List all lines of the data containing the word "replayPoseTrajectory".

## SOURCE MATERIAL
════════════════════

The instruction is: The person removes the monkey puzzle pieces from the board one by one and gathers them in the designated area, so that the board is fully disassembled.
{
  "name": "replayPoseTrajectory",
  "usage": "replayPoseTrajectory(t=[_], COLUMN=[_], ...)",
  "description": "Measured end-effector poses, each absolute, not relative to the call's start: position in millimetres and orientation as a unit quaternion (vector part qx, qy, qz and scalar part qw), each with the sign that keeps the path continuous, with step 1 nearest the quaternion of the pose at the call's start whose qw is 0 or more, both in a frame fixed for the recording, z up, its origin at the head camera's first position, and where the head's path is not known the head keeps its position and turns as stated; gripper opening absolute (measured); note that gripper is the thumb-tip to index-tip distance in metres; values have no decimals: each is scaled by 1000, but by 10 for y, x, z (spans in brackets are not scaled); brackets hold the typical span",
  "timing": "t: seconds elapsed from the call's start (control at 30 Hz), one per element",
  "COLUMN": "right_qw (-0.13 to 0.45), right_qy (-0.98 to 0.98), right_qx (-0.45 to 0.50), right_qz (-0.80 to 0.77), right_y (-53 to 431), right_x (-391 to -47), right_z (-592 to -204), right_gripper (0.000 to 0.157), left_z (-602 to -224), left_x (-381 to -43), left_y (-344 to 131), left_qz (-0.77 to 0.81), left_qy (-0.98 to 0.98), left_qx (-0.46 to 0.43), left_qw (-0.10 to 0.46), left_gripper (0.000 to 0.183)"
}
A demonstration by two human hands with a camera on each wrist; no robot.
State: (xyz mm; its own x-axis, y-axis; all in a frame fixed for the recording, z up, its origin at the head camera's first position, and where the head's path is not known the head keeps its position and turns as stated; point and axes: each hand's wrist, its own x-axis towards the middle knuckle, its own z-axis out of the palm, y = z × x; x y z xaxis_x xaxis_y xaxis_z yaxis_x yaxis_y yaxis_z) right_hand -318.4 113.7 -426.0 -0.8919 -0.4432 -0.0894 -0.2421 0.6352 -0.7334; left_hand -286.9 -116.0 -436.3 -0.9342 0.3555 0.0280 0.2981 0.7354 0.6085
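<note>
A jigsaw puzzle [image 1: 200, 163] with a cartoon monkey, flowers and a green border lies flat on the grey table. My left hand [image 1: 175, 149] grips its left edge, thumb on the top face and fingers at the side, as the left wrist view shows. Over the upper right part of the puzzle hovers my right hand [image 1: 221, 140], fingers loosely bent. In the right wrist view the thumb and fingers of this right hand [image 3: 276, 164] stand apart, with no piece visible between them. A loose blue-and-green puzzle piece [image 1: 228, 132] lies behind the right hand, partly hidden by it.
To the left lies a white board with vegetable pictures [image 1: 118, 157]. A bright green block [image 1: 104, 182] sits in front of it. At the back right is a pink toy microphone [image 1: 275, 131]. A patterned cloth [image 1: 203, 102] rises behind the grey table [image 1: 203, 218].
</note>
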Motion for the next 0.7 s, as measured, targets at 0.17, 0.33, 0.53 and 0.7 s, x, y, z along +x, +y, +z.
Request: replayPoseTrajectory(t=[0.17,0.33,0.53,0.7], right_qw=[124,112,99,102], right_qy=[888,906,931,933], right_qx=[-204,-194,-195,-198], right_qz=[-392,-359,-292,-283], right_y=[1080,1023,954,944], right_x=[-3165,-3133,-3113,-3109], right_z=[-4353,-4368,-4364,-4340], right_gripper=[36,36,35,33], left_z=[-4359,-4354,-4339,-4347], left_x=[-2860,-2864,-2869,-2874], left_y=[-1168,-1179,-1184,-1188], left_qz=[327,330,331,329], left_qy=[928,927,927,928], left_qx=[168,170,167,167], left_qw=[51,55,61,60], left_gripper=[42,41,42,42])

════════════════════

## FINISHED EXERCISE
  "name": "replayPoseTrajectory",
  "usage": "replayPoseTrajectory(t=[_], COLUMN=[_], ...)",
Request: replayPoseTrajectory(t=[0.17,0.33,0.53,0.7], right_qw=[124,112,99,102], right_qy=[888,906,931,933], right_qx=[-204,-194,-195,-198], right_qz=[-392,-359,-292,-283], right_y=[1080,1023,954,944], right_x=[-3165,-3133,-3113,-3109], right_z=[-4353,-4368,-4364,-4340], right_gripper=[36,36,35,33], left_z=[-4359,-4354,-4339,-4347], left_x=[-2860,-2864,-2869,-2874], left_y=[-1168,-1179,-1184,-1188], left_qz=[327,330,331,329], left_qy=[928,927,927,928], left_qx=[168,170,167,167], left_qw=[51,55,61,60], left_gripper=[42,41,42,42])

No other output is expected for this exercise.